TASK —
Among the records, which lines hold the word "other"? Pick them out.

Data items
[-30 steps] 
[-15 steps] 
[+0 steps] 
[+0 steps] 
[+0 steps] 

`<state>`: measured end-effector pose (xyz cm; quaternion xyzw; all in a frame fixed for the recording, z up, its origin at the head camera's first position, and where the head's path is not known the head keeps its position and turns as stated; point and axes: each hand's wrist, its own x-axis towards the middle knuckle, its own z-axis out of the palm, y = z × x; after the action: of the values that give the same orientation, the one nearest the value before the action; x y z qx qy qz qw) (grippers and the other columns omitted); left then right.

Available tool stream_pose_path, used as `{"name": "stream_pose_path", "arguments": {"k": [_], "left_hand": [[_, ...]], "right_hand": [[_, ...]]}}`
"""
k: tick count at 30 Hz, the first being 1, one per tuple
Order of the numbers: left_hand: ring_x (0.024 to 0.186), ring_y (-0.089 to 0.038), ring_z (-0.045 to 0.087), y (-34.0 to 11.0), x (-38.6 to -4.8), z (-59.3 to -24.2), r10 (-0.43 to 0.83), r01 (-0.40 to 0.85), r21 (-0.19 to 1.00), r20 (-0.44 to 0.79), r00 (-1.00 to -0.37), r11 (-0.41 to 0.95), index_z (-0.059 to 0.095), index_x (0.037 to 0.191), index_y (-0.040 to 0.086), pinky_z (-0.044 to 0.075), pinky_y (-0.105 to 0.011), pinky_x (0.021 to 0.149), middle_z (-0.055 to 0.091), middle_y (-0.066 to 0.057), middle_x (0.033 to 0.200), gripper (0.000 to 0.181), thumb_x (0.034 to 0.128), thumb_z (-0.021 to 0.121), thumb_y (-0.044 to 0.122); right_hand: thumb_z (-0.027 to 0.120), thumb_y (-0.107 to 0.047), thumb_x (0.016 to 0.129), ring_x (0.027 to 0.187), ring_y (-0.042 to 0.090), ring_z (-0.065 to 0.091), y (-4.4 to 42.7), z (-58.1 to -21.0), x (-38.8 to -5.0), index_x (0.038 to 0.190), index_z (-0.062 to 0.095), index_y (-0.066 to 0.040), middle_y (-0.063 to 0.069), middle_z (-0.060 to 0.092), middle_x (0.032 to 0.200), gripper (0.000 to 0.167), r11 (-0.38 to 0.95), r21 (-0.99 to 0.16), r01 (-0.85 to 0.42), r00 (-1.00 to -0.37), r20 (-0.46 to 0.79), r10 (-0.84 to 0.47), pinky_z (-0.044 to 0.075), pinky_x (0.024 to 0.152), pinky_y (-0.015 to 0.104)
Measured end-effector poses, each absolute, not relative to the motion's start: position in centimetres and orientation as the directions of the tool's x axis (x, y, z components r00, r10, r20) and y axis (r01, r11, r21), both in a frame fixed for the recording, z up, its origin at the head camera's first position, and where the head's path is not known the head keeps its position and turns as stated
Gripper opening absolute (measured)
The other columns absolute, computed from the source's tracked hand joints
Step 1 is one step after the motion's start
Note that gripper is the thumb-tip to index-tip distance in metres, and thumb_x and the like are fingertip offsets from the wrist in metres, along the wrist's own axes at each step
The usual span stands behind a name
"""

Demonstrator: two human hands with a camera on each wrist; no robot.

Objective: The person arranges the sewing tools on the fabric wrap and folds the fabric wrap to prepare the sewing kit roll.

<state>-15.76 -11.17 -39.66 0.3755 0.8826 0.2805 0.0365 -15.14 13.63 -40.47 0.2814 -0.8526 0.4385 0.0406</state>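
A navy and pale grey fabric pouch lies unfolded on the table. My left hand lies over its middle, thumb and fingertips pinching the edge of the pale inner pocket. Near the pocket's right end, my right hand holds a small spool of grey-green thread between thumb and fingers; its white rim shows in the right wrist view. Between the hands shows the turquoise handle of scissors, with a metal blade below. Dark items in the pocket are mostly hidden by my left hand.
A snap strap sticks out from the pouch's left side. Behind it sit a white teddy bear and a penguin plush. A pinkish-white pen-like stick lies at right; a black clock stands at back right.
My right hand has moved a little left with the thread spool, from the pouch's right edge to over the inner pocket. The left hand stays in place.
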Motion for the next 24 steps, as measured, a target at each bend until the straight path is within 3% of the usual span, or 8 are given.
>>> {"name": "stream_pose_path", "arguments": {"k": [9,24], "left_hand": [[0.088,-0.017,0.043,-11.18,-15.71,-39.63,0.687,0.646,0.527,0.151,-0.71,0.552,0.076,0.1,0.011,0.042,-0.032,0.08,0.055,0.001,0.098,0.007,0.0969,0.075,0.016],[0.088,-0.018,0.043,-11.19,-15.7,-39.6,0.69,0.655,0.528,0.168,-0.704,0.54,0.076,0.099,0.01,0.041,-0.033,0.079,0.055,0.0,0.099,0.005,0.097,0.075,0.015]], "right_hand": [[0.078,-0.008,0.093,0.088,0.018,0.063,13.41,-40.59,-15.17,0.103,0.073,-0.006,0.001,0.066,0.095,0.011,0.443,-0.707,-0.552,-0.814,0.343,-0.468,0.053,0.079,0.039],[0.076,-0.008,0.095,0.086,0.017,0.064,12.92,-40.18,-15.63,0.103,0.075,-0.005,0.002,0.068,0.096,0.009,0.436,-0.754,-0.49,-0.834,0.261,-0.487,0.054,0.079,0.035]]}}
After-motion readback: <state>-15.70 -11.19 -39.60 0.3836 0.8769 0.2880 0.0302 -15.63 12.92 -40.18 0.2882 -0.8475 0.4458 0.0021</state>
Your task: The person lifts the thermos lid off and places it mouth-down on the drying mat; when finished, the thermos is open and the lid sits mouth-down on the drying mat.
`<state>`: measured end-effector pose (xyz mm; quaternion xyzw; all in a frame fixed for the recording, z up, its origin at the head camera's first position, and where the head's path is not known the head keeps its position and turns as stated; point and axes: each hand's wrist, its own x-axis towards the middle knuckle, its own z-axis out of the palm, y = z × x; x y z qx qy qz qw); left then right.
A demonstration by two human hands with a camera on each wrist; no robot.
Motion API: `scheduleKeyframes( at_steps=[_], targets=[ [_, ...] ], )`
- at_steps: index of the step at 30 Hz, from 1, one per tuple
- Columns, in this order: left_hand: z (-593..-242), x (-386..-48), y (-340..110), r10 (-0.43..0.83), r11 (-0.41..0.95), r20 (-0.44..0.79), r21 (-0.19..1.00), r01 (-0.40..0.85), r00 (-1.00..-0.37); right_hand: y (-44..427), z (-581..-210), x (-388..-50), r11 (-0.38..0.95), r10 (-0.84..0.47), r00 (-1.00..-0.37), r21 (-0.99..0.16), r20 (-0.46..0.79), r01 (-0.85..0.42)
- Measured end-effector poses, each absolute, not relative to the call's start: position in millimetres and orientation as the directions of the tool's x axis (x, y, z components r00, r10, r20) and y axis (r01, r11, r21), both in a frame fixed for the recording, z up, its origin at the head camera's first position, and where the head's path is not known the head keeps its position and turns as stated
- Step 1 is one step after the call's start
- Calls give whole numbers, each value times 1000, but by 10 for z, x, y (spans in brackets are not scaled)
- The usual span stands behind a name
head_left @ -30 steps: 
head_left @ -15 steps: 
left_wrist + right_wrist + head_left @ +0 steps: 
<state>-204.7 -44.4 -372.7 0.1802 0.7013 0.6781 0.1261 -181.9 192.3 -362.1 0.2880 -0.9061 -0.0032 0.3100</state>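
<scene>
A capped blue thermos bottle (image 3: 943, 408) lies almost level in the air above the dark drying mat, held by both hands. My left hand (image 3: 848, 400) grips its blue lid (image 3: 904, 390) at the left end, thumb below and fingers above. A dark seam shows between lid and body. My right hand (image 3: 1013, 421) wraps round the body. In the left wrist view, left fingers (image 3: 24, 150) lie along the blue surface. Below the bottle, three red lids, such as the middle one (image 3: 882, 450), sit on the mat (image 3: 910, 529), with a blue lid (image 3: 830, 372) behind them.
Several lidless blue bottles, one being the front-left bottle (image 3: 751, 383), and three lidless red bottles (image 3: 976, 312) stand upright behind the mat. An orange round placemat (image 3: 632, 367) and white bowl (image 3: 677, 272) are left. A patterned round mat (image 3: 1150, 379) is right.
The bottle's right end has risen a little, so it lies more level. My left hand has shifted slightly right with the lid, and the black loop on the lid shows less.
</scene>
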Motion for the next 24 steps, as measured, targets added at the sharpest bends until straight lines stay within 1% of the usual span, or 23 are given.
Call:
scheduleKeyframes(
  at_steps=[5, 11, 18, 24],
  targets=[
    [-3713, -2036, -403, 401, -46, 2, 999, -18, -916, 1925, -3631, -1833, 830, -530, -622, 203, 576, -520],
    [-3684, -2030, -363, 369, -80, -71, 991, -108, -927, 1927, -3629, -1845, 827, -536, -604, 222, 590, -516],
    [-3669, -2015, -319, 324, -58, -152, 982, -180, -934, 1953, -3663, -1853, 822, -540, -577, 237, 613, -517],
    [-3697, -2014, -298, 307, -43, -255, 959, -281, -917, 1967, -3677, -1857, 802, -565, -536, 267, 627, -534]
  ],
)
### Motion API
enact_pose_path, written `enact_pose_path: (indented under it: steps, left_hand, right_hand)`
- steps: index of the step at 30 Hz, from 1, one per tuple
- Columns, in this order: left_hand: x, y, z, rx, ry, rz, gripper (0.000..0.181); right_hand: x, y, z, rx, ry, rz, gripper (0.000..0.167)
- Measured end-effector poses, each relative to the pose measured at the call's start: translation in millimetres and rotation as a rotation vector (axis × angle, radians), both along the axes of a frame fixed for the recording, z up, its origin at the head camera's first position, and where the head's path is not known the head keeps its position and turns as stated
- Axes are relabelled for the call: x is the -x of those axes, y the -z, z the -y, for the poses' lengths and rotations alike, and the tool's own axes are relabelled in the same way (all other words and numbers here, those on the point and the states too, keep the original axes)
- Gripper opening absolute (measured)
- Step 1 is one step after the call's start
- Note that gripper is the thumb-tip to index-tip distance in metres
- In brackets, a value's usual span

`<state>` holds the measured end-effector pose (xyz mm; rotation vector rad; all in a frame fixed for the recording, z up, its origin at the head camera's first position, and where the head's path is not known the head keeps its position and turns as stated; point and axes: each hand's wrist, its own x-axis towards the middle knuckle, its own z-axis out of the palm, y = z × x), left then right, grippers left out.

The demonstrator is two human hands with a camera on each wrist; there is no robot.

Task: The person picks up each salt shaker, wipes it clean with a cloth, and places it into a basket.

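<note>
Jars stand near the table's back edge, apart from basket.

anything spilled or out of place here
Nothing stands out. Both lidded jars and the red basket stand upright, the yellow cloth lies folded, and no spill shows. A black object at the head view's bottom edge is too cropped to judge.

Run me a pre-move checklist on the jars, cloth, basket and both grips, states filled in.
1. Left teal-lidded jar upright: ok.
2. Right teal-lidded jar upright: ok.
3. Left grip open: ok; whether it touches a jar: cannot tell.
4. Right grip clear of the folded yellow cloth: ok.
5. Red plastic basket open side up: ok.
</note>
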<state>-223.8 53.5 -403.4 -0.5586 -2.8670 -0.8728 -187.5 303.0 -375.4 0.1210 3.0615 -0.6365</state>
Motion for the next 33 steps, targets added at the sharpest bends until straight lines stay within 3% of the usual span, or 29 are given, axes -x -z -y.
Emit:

TASK RESPONSE —
`<state>`: measured end-effector pose (xyz cm; quaternion xyzw; all in a frame fixed for the recording, z up, its origin at the head camera's first position, and where the head's path is not known the head keeps its position and turns as stated; point and axes: each hand's wrist, its own x-axis towards the middle knuckle, its own z-axis out of the palm, y = z × x; after the action: of the values that give the same orientation, the one nearest the value before the action; x y z qx qy qz qw) (grippers and the other columns omitted); left then right.
The other columns absolute, computed from the source's tracked hand joints
- Axes are relabelled for the call: x is the -x of those axes, y the -z, z the -y, for the poses' lengths and rotations alike, and the tool's own axes are relabelled in the same way (all other words and numbers here, those on the point and the states too, keep the original axes)

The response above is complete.